When Microsoft's Panos Panay said on Tuesday that the Surface Pro 3 was three years in the making, I believed it.
This seems like the hybrid computer Microsoft has always wanted to build--one that's thin and light enough to pass as a tablet but powerful enough to work like a laptop, and with a flexible enough design to blur the lines between device types. I'm already trying to figure out how to dump my Surface Pro 2 and upgrade to the Pro 3 when it arrives on June 20.
I only wish I was feeling more confident about Windows 8.1, the operating system that ships with the Surface Pro 3. More than ever, Windows 8.1 doesn't feel like it's meant for hybrid devices. Instead, the trend is toward accommodating tablets on one hand, and traditional laptops and desktops on the other, while the middle ground of devices like the Surface becomes muddled.
Much of this conflict stems from the "Windows 8.1 Update" that Microsoft shipped in April. To make the new Windows more accommodating to laptop and desktop users, Microsoft added new mouse-centric controls, such as the ability to close Windows Store apps with an "X" button on the top-right corner, and to launch these apps from the desktop taskbar.
If you're using a regular laptop, these changes make sense. The classic Windows behavior is to switch between programs through the taskbar and click "X" to shut them down. In theory, extending those capabilities to Windows Store apps will help users feel more at home, so they can move beyond their stodgy old desktop software.

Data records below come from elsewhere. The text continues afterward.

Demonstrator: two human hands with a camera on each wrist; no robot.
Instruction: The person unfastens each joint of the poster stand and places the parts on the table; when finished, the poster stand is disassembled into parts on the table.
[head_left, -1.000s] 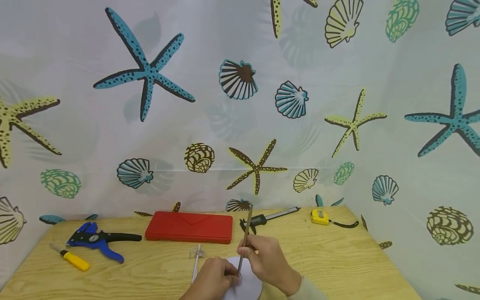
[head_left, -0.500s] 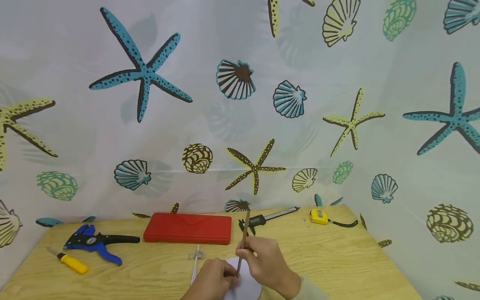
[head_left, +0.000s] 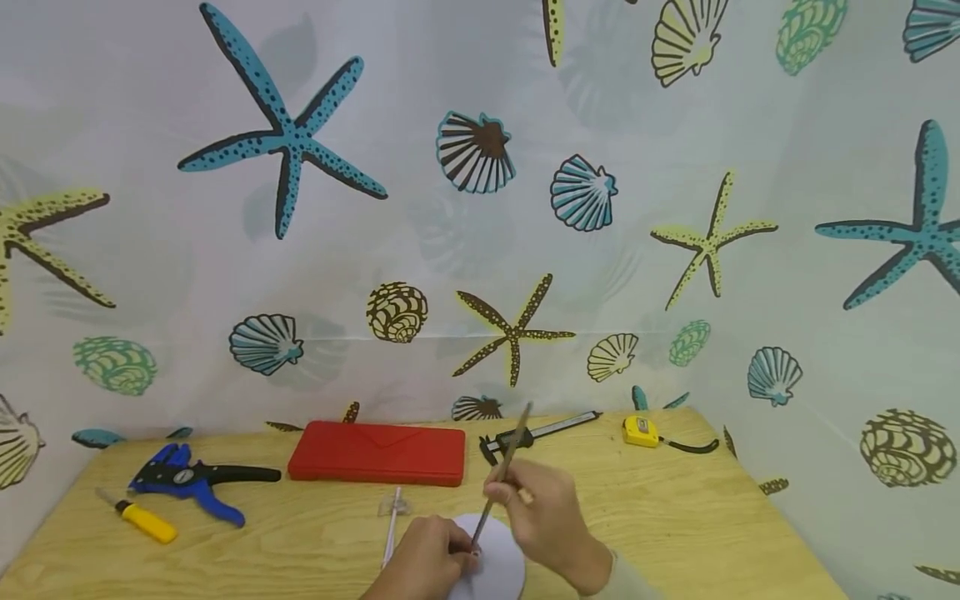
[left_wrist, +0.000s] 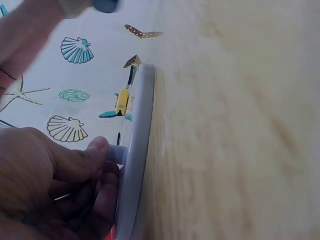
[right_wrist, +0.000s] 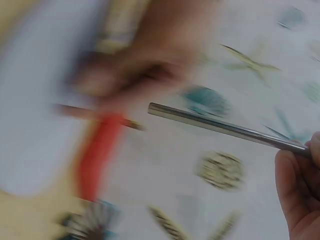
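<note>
A white round disc (head_left: 504, 571) lies on the table in front of me. My left hand (head_left: 429, 560) rests at the disc and pinches a short pale stub (left_wrist: 117, 154) standing from its face, between thumb and fingers. My right hand (head_left: 549, 521) grips a slim metal rod (head_left: 504, 467), which leans up and to the right over the disc. In the right wrist view, the lower end of the rod (right_wrist: 215, 123) shows free of the stub, pointing toward the left hand. The left fingers hide part of the disc's middle.
A white stick with a clear piece (head_left: 392, 521) lies left of the disc. Behind are a red case (head_left: 378, 454), digital caliper (head_left: 536, 436) and yellow tape measure (head_left: 641, 432). Blue wire strippers (head_left: 191, 477) and a yellow-handled knife (head_left: 148, 522) lie at left.
The rod has tilted further to the right, and my right hand has shifted slightly up and right with it. My left hand stays at the disc.
</note>
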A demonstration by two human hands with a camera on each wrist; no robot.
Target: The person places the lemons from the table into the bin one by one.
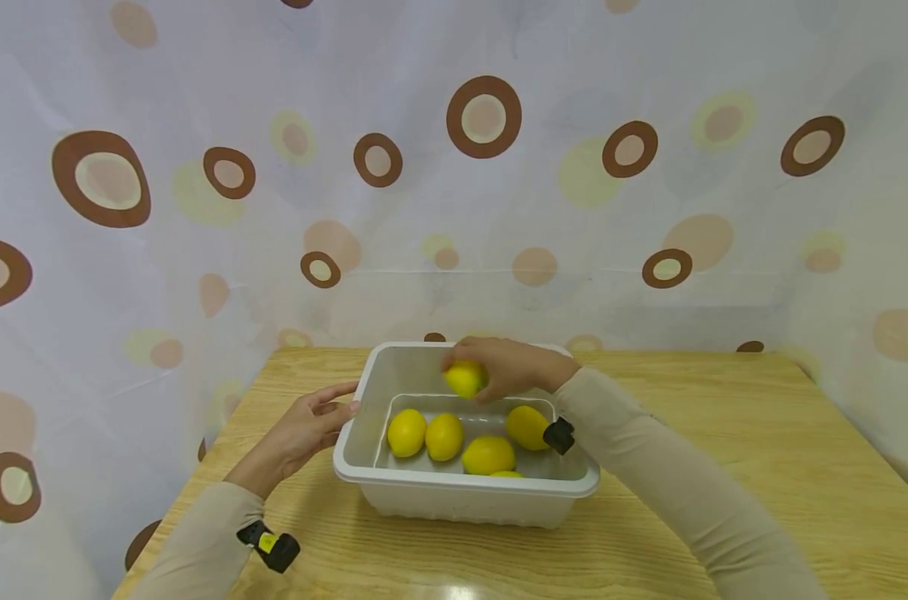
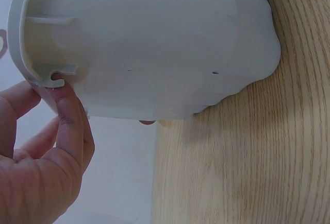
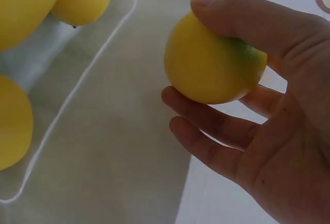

Unfortunately, this behavior is at odds with Microsoft's original vision for Windows 8, in which you mainly use the new Start screen and recent apps bar to move between programs, and only fall back to the desktop for legacy software. If you actually use Windows 8.1 that way--as I do--and Windows Store apps are enabled on the taskbar, you pay the price for neglecting the desktop:
Having Windows Store apps on the taskbar only works if you're actively closing things down when you're finished. Otherwise, the clutter of unclosed apps accumulates when you stay away from the desktop for too long. That's not how tablet usage is supposed to work; you should be able to just move between apps without thinking about whether they're "open" or "closed."
Windows 8.1 offers a half-baked solution: You can just disable Windows Store apps on the taskbar. But this in itself is a point of confusion for hybrid devices like the Surface Pro 3. Users now have to decide which type of behavior--actively closing windows on the desktop or staying within the modern interface--is the right one. As I've said before, it's a cognitive burden that I'd rather not deal with.
And it's only going to get worse. In April, Microsoft revealed that it will bring back a pop-up Start menu in Windows, and will also allow modern apps to run in windows mode on the desktop. This is great news for laptop and desktop users who don't want to deal with an unfamiliar interface, but it presents even more confusion for hybrids like the Surface Pro 3. If you have a device that can function like either a laptop or a tablet, should you use the Start screen or the old-school Start menu? Should apps open in windows, or a tablet-friendly full-screen view? Microsoft could just let users decide, as it has done with the taskbar in Windows 8.1, but what happens if they want to switch back and forth between modes? Again, it's more confusion, more complications.
There aren't any easy answers here, but part of me hopes Microsoft will draw a clearer line between touch and non-touch versions of Windows. The desktop should still exist in both versions, if only as way to run programs that aren't part of the Windows Store (including, for now, Microsoft Office). But the touch version of the desktop should make a greater effort to slim down, removing options and settings that are already available on the modern side. I wouldn't even mind if Windows Explorer went away, provided there was a way to drag and drop files between Windows Store apps.
As we saw today, Microsoft clearly has a vision for hybrid hardware, and even presented software to match, including a touch-optimized version of Photoshop and a New York Times crossword app that works with pen input. All we need now is a better hybrid operating system to hold it all together.